You might have heard of the medical billing and coding process somewhere. In fact, it is one of the most important terminologies in the healthcare industry. Medical billing process involves translating the service provided by a healthcare institution into a claim. So, a medical biller plays quite a crucial part in a health care institution. The person has to follow the billing norms precisely to make sure that the medical practice receives adequate reimbursement for the service or work performed.
An expert biller will be able to optimize and enhance revenue performance for the institution. To put it simply, medical billing process involves some sort of a communication between the medical services provider and the patient’s insurance company. However, this comes under a billing cycle, and so, it may take anything from a few days to a couple of months to complete. Consequently, the biller may need to act as a liaison between both the ends until the cycle completes with a resolution reached.
The whole thing starts right when the patient visits the healthcare institution. The key steps involve updating the medical record of the patient and summarizing various aspects concerning the diagnosis, treatment and any other relevant information. Thereafter, the updated information is recorded electronically and maintained in the database for future updates and reference.
Then the services rendered are analyzed and a five-digit procedure code is assigned. This code is assigned from a database of standard procedural jargon. Next inclusion into the record is the verbal diagnosis, which is also assigned an additional numerical code. These codes have an important purpose, as they are mainly used in insurance claims during the medical billing process.

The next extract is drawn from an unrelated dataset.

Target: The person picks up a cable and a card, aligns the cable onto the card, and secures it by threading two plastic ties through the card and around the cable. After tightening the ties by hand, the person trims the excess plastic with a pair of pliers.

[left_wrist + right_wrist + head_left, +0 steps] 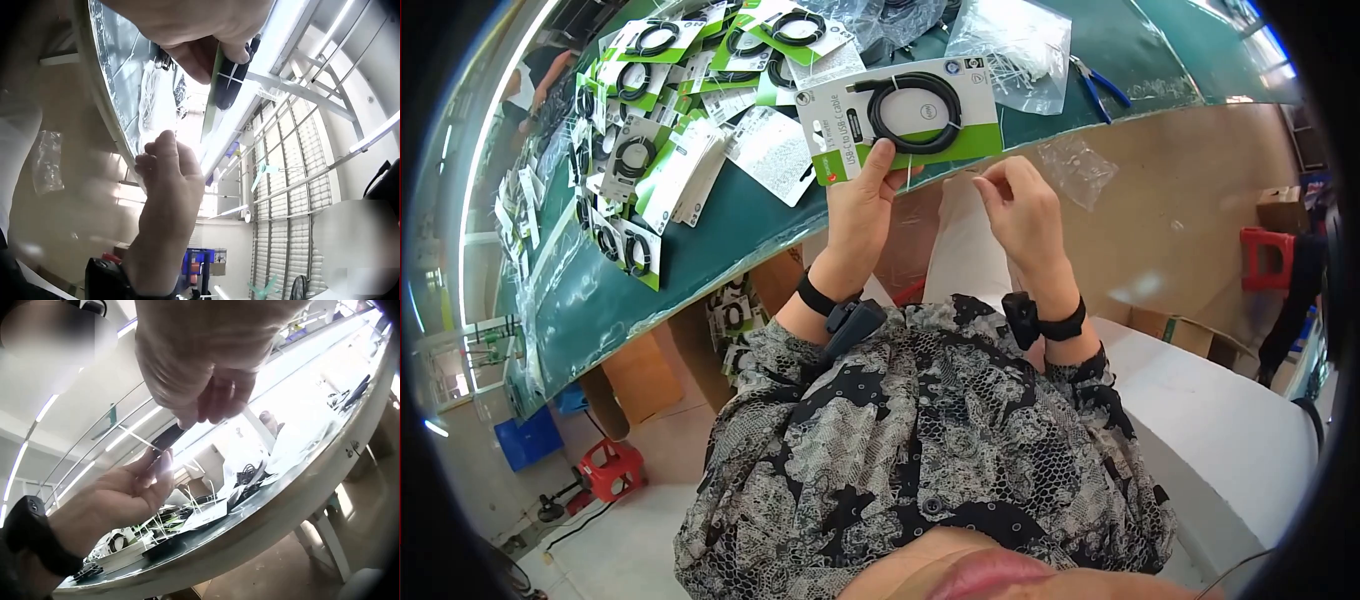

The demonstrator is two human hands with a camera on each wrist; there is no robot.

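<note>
My left hand (862,205) grips the lower left edge of a carded USB-C cable (900,118), thumb on the front. The coiled black cable (953,103) is fixed to the white and green card with white ties. One thin white tie (134,436) sticks out from it in the right wrist view. My right hand (1025,212) hovers just below the card's lower right corner, fingers loosely curled, apart from the card. In the left wrist view the right hand (172,181) shows nothing between its fingers.
Many carded cables (635,155) lie heaped on the green table (730,215) to the left. Behind the card are a clear bag of white ties (1025,50) and blue-handled pliers (1100,88). A crumpled plastic bag (1078,170) lies past the table edge, right of the right hand.
</note>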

Then comes transmitting these assigned codes to the relevant insurance companies. This usually done electronically, with an ANSI 837 file. The code is transmitted directly to the insurance company, where the claim is then processed.
There are medical claims experts and examiners who have the job of processing the claims. However, when more money is involved, a medical director will come into picture for evaluating the validity of the claim. When the claim is approved, the healthcare institution or the medical service provider will receive the money based on pre-negotiated rates.
In case the healthcare provider receives a rejection of claims during the medical billing process, they will require reassessing and reviewing the message, reconcile, make required alternations, and resubmit the claim. Actually, this exchange may happen many times until reimbursement is completed.